Tag Archives: pranayama

The 52: Lesson Thirty Two — Can Your Breathing Heal Your Body?


butterflyblueskyThich Nhat Hanh, the Vietnamese Zen Buddhist monk observed:

Breathing in, I calm body and mind.  Breathing out, I smile.

Dwelling in the present moment. I know this is the only moment.

Do you think it is important to calm the body and mind?  Do you think doing this and paying attention to your breath can actually, tangibly change your mental and physical health?

For most of us, breathing is just second nature.  We are born and we breathe.  We breathe everyday until we take our last breath and then we don’t breathe anymore.  With that last breath, our body, deprived of oxygen (and the life force), has lost its support system.  It “dies.”

Improper breathing is a common cause of ill health.

Andrew Weil, M. D.

Are you ready to take charge of your breathing, your body, your mind?



This is not the first lesson in The 52 that has been devoted to the breath.  How we breathe is so important that many of us spend a life time learning the subtle nature of the breath.  The more we know about it, the more we observe how its functioning alters our health, how we think and how we feel.

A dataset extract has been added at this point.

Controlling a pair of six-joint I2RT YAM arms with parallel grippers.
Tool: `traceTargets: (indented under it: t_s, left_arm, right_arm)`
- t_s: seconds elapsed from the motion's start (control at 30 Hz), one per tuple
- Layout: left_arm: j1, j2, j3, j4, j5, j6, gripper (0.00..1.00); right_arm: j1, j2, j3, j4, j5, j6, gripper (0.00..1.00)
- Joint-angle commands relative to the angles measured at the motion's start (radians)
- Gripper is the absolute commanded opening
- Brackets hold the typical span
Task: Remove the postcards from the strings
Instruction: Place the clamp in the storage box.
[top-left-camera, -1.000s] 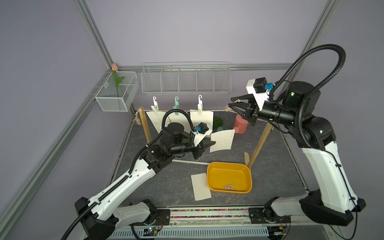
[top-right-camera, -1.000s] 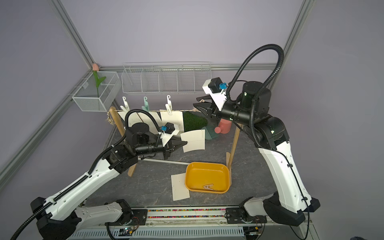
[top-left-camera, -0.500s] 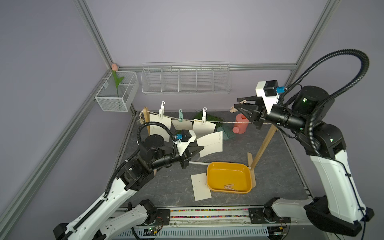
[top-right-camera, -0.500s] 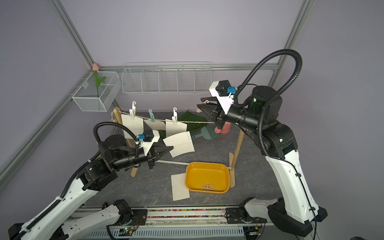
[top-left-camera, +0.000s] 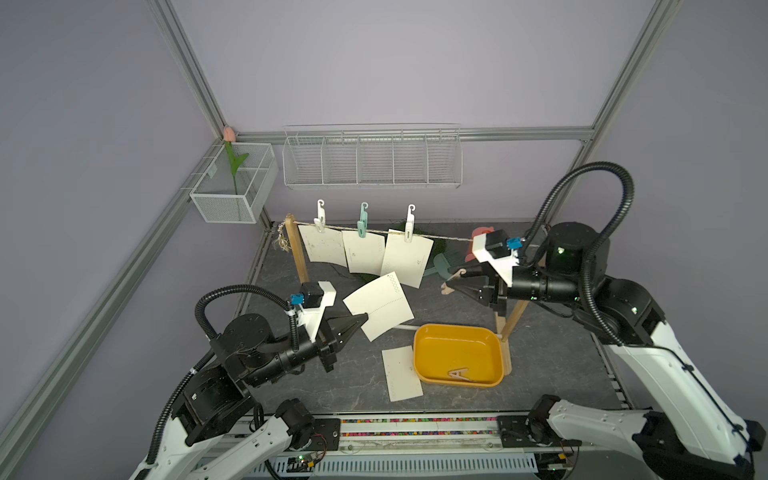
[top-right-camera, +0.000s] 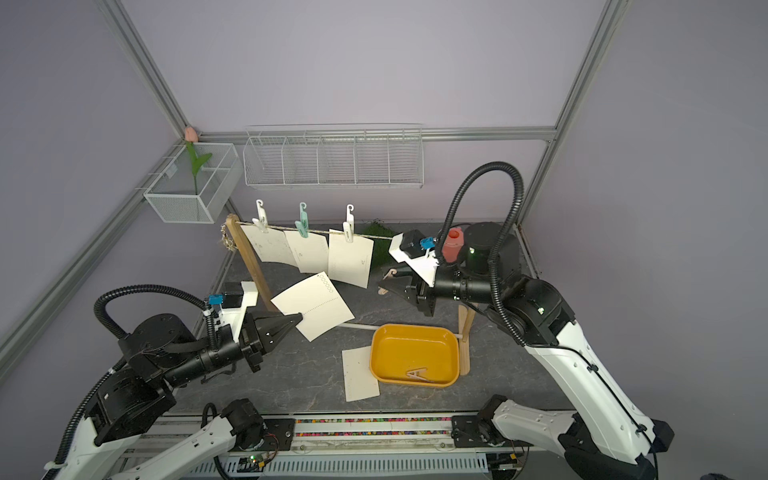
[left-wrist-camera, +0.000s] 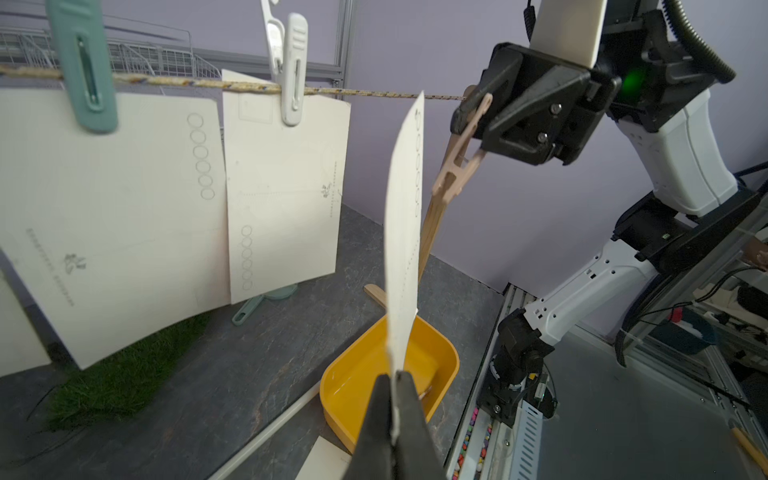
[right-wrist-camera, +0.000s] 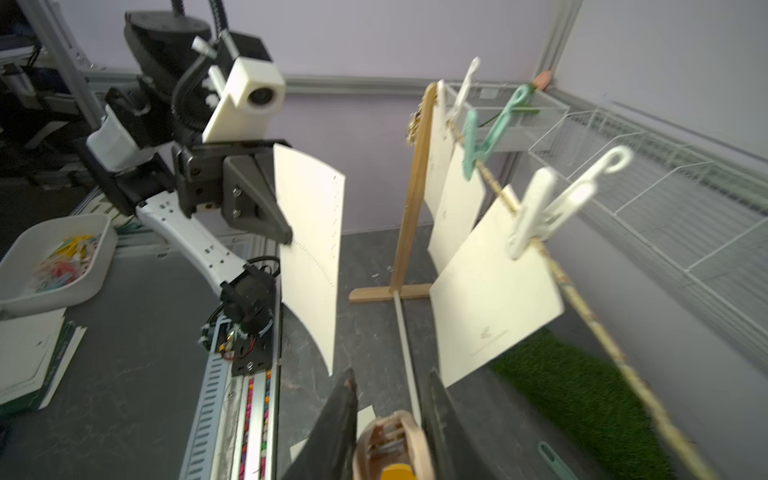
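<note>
- Three cream-white rectangular paper postcards (top-left-camera: 365, 254) hang side by side from the thin beige twisted twine (top-left-camera: 451, 237). Two are pinned by white hooked plastic clothespins (top-left-camera: 320, 217), and the middle one by a teal hooked plastic clothespin (top-left-camera: 363, 221).
- One fourth postcard (top-left-camera: 380, 305) is off the twine, tilted in the air below the hanging ones. The left claw (top-left-camera: 365, 319) is closed on its lower edge.
- Below the twine's right end, the right claw (top-left-camera: 451, 286) is clamped on a beige hooked clothespin (left-wrist-camera: 457, 158).
- One fifth postcard (top-left-camera: 401, 374) lies flat on the dark grey table (top-left-camera: 357, 386), its edge against the yellow plastic tray (top-left-camera: 457, 327).
- Inside the tray lies a second beige clothespin (top-left-camera: 458, 373).
</note>
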Motion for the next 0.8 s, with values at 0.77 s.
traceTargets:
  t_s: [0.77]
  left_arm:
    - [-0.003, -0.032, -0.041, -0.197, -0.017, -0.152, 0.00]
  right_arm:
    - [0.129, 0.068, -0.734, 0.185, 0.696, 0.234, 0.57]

Take the body first:  If you asked most people, they would tell you that they want a strong and healthy body, one that will take them through-out their lives without illness.  We may say this but do we do what is needed?  Setting aside the obvious — those who smoke or use their nose to knowingly inhale toxic substances — we forget that disease has a step up in a body deprived of oxygen.  Of course we know about lung diseases, but what about cell deprivation in all the cells of your body?  What if you never fully breathe? What if you breathe the wrong way?  What if you voluntarily stop breathing as a habit.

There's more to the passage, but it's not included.